Tao stood trial earlier this year on allegations that he defrauded the University of Kansas, the US National Science Foundation, and the US Department of Energy when he failed to disclose his ties to Fuzhou University (FZU).
Federal prosecutors brought the charges against Tao under the Department of Justice’s China Initiative, a controversial program intended to prevent economic espionage amidst growing tensions with the Chinese government. In February, Assistant Attorney General Matthew Olsen acknowledged concerns from the civil rights community that the initiative “fueled a narrative of intolerance and bias” and contributed to a “chilling atmosphere for scientists and scholars.” Though the DOJ announced that it would drop the name and revamp the initiative away from prosecuting researchers for inaccurate disclosures, Tao’s case proceeded to trial as scheduled. On April 7, a jury found Tao guilty of three counts of wire fraud and one count of making false statements.
Now, only the conviction for making false statements stands.
In her recent ruling, U.S. District Judge Julie A. Robinson—who oversaw Tao’s trial—wrote that the evidence against Tao was insufficient to support the wire fraud convictions. “Though Tao was deceptive in not disclosing his activities at FZU, there was no evidence that Tao obtained money or property through the alleged scheme to defraud, as required under the wire fraud statute,” she wrote. She upheld the conviction against Tao for making false statements on a form he submitted to the University of Kansas.
“We’re all extremely gratified that the judge recognized that there was no fraud here,” says Tao’s defense attorney, Peter R. Zeidenberg of ArentFox Schiff.

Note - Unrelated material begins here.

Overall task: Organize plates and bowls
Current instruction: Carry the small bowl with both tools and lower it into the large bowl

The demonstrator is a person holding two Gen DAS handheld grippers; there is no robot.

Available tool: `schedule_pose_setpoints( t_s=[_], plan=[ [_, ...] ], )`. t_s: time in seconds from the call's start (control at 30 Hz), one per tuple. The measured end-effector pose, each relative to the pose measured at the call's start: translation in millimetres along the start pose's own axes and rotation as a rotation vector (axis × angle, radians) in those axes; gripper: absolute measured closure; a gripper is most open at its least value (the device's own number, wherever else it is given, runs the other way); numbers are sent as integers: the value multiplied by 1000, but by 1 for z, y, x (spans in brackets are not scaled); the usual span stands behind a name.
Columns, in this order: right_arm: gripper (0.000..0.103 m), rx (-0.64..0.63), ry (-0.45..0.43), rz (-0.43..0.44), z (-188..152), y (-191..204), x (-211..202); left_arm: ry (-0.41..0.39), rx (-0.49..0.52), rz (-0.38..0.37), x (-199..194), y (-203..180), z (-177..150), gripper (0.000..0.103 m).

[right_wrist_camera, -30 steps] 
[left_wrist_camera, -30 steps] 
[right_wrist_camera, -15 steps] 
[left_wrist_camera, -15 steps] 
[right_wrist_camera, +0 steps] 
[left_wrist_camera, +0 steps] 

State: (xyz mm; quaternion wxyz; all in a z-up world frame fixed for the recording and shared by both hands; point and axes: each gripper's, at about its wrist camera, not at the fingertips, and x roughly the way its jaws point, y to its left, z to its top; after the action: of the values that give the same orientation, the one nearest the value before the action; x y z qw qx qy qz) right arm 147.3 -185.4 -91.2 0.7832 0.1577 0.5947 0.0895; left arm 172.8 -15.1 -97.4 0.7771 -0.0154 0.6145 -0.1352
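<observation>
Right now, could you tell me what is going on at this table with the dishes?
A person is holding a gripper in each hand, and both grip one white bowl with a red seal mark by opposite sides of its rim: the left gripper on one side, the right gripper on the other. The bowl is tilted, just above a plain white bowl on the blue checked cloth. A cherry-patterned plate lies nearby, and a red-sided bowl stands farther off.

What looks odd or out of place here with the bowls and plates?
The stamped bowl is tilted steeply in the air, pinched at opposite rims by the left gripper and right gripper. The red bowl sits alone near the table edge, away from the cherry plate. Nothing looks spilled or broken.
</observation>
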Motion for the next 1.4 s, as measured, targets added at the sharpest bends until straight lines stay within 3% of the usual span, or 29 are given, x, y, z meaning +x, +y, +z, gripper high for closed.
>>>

He hopes this ruling marks the end of China Initiative prosecutions for fraud based on nondisclosure.
Earlier this month, a federal judge upheld convictions against Harvard University chemist Charles Lieber for making false statements, failing to disclose income on tax returns, and failing to report a foreign bank account. Lieber’s sentencing hearing is scheduled for January. Mingqing Xiao, a math professor at Southern Illinois University, was sentenced Sept. 19 to probation and a $600 fine for filing incorrect tax returns and failing to report a foreign bank account.
Tao awaits his January 2023 sentencing hearing from his family home in Lawrence, Kansas, Zeidenberg says.